▸ ACTIVITY
Would you find each line in the entries below with the string "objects" and copy it?

[[ SUPPLIED RECORDS open ]]

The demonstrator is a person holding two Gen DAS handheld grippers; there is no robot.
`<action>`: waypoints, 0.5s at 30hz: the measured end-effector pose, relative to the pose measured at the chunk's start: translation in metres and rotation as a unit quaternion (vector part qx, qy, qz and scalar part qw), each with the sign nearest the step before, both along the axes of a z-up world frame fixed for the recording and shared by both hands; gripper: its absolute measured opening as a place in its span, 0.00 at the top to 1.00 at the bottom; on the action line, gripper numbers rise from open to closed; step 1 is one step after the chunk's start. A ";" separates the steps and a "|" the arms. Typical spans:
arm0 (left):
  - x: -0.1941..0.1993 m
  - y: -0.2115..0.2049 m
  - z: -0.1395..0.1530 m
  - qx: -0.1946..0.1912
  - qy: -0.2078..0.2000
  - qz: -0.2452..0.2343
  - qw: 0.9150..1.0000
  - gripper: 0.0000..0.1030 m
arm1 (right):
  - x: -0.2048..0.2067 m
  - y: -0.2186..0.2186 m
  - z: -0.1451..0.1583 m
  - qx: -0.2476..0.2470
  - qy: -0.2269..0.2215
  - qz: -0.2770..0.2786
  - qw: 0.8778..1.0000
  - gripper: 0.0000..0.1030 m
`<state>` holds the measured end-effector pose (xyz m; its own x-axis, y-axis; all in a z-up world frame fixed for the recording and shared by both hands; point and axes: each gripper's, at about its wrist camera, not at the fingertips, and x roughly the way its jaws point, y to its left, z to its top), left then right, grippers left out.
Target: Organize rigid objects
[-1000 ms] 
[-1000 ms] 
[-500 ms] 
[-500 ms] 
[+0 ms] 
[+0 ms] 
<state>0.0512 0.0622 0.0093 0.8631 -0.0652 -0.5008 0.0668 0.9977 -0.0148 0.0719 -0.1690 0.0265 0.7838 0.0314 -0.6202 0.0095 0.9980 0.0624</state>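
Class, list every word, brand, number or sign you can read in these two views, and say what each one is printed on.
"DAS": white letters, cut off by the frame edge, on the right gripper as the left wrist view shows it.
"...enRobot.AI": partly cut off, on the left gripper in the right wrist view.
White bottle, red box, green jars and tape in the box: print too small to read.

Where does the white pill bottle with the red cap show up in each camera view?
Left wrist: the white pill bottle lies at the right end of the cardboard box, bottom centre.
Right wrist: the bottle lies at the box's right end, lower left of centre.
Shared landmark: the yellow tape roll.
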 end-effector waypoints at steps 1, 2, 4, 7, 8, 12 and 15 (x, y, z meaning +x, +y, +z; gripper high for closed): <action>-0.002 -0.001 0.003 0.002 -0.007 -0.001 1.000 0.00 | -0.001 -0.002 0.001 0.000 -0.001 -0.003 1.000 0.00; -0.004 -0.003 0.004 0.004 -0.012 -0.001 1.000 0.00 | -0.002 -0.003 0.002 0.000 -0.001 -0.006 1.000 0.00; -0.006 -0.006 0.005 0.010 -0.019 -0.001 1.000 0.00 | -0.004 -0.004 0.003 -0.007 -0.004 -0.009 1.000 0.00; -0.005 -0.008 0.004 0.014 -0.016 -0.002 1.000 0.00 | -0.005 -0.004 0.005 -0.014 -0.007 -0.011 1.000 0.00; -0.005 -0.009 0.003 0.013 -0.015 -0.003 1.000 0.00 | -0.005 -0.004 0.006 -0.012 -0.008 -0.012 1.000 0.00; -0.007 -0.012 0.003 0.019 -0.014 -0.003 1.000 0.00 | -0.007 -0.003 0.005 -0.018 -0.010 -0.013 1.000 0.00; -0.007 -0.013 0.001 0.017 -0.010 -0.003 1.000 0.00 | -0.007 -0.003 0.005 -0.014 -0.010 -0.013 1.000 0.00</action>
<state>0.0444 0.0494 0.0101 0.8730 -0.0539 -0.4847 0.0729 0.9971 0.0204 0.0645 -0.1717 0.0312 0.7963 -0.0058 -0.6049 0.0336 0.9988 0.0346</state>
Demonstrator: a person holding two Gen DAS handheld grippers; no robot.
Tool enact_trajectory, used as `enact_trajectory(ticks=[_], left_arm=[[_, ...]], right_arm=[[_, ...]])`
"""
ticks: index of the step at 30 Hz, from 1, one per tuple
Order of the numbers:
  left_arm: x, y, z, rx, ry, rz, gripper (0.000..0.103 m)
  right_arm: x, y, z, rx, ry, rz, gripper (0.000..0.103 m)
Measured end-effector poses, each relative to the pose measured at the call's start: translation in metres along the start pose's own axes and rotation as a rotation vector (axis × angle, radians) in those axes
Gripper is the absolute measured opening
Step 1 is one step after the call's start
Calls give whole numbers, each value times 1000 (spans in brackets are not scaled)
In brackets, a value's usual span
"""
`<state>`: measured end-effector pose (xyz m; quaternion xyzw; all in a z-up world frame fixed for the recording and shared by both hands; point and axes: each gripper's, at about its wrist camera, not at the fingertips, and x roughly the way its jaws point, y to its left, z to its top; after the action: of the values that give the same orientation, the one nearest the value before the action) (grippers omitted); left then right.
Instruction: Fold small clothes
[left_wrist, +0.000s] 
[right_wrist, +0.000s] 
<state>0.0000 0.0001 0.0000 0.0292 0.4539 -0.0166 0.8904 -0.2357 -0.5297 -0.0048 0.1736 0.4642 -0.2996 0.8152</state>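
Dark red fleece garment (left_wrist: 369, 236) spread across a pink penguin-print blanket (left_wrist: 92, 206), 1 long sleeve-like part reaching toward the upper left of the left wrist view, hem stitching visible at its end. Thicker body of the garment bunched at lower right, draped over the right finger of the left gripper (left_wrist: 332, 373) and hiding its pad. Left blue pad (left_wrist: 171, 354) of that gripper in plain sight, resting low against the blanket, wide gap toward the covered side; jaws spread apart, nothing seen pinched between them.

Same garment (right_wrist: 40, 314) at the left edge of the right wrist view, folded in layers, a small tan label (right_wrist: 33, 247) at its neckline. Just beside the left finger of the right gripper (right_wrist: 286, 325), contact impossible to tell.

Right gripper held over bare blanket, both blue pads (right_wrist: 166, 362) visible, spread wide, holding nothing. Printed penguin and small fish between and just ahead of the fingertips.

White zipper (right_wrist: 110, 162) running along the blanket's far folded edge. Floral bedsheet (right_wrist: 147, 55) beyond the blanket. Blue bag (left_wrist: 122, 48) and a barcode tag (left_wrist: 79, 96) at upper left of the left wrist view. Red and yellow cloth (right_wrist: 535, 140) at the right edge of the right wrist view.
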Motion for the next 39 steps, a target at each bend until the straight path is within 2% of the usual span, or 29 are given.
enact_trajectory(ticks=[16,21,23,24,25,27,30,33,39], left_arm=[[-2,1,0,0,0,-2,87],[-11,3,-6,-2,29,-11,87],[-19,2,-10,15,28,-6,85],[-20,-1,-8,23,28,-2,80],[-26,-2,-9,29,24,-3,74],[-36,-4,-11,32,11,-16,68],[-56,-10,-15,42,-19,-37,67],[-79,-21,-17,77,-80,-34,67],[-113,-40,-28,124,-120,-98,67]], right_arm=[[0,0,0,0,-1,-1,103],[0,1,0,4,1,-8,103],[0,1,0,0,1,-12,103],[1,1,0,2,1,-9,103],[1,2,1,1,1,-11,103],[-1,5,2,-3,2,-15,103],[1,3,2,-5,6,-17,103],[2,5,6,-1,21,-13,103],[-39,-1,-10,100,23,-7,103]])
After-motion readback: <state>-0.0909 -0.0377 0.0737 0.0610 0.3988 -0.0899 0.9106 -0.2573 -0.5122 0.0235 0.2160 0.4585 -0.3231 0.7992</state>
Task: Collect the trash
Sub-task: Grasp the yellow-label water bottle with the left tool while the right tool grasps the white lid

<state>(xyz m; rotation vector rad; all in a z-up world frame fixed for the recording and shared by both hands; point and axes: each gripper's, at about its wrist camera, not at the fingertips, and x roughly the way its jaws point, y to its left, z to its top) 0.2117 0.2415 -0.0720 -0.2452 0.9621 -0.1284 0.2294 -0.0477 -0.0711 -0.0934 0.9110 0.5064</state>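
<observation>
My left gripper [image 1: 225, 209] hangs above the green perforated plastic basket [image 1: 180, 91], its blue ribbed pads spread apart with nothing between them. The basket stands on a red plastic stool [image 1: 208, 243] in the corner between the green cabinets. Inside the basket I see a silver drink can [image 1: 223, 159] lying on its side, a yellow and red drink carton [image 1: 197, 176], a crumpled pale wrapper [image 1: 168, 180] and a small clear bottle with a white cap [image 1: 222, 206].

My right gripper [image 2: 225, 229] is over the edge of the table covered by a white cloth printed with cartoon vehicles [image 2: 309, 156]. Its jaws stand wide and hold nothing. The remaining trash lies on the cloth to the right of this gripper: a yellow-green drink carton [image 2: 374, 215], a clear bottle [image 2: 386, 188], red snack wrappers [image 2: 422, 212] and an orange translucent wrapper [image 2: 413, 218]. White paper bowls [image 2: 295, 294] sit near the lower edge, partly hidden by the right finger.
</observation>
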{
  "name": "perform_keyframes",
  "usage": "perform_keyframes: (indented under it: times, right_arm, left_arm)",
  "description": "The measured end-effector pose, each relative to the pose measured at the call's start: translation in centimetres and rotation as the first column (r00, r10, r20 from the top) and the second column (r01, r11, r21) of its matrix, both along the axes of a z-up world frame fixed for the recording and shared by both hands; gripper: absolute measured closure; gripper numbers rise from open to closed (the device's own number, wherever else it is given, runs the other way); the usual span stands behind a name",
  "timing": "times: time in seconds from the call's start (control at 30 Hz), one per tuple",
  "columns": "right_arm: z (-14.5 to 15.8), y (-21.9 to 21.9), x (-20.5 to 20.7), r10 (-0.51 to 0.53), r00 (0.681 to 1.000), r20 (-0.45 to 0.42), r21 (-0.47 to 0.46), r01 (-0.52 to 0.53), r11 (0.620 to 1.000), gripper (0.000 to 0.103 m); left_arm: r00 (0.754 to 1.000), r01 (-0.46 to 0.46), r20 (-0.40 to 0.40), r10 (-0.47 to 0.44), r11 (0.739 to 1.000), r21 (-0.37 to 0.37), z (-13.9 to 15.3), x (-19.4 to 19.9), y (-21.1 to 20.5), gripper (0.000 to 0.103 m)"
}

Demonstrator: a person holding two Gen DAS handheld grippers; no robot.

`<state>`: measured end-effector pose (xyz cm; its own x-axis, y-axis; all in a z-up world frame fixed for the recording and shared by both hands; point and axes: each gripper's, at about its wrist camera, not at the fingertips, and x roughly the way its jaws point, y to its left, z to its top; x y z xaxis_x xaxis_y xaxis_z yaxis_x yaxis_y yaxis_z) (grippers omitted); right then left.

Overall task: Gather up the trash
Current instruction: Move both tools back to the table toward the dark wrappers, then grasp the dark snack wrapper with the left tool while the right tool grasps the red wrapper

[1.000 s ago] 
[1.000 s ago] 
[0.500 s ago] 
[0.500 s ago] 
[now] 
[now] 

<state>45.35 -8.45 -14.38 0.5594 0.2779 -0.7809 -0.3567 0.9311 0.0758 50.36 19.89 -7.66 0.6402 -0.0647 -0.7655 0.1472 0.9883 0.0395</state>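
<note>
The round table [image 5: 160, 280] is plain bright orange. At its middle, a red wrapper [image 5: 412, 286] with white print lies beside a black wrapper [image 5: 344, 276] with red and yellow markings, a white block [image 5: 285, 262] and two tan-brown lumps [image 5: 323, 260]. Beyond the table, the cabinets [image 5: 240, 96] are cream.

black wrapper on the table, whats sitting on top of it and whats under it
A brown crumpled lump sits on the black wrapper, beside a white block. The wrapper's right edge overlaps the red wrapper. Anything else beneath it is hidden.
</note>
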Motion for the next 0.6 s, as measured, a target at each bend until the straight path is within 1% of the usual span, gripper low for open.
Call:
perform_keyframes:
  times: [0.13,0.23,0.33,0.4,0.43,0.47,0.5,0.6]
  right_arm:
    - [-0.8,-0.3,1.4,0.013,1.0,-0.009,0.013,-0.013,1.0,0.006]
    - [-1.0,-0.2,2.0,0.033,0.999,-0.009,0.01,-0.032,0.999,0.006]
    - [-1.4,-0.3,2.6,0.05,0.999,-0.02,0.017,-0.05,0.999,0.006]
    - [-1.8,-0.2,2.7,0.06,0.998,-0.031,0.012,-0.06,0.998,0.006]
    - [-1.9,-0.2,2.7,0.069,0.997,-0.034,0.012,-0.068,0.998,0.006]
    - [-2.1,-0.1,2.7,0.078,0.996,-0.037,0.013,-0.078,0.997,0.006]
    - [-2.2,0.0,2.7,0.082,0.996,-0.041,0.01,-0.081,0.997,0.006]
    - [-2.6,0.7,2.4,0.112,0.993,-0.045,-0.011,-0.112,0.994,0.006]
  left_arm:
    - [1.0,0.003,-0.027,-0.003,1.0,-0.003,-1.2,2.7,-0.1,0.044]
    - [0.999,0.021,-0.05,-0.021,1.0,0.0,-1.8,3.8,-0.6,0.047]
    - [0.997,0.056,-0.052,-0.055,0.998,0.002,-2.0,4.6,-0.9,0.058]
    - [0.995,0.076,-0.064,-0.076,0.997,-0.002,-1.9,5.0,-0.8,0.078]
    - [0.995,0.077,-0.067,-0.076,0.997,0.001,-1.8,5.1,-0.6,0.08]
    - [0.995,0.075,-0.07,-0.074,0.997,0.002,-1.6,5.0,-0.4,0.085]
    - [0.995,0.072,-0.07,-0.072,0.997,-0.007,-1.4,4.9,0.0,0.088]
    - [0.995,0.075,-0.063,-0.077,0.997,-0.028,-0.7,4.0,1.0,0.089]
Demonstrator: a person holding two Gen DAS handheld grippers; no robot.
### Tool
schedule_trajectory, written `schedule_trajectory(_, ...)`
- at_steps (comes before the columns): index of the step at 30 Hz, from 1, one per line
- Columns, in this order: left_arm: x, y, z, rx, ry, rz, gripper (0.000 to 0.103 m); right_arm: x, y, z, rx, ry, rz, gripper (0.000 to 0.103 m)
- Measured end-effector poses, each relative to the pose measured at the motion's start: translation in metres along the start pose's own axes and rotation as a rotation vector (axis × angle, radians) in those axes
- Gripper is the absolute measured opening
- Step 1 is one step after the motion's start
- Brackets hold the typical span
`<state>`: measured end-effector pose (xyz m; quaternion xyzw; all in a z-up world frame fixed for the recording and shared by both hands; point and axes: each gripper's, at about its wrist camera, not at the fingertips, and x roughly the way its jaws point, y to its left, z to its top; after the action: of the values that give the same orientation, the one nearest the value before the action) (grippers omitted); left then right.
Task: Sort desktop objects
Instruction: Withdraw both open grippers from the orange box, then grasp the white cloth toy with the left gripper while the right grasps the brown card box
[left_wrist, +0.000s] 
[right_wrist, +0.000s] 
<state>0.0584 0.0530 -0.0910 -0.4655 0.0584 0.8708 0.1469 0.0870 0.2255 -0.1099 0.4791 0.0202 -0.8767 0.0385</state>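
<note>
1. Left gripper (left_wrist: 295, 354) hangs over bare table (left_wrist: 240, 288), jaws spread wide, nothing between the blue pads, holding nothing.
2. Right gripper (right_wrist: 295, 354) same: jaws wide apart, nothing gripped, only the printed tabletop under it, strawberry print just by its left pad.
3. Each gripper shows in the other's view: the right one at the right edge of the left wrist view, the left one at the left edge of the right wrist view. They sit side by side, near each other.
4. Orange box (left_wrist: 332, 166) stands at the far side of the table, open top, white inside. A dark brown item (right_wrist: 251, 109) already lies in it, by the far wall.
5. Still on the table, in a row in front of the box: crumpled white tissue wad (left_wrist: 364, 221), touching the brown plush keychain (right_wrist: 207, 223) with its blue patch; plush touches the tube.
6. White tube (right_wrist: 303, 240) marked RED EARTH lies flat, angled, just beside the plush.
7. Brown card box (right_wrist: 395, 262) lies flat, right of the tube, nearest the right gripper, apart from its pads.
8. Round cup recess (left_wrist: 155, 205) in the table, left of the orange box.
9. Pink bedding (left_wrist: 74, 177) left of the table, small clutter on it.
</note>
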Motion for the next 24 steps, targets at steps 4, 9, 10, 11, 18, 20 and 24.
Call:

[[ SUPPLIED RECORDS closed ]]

▸ SOLUTION FOR THIS TASK
Target: Organize rigid objects
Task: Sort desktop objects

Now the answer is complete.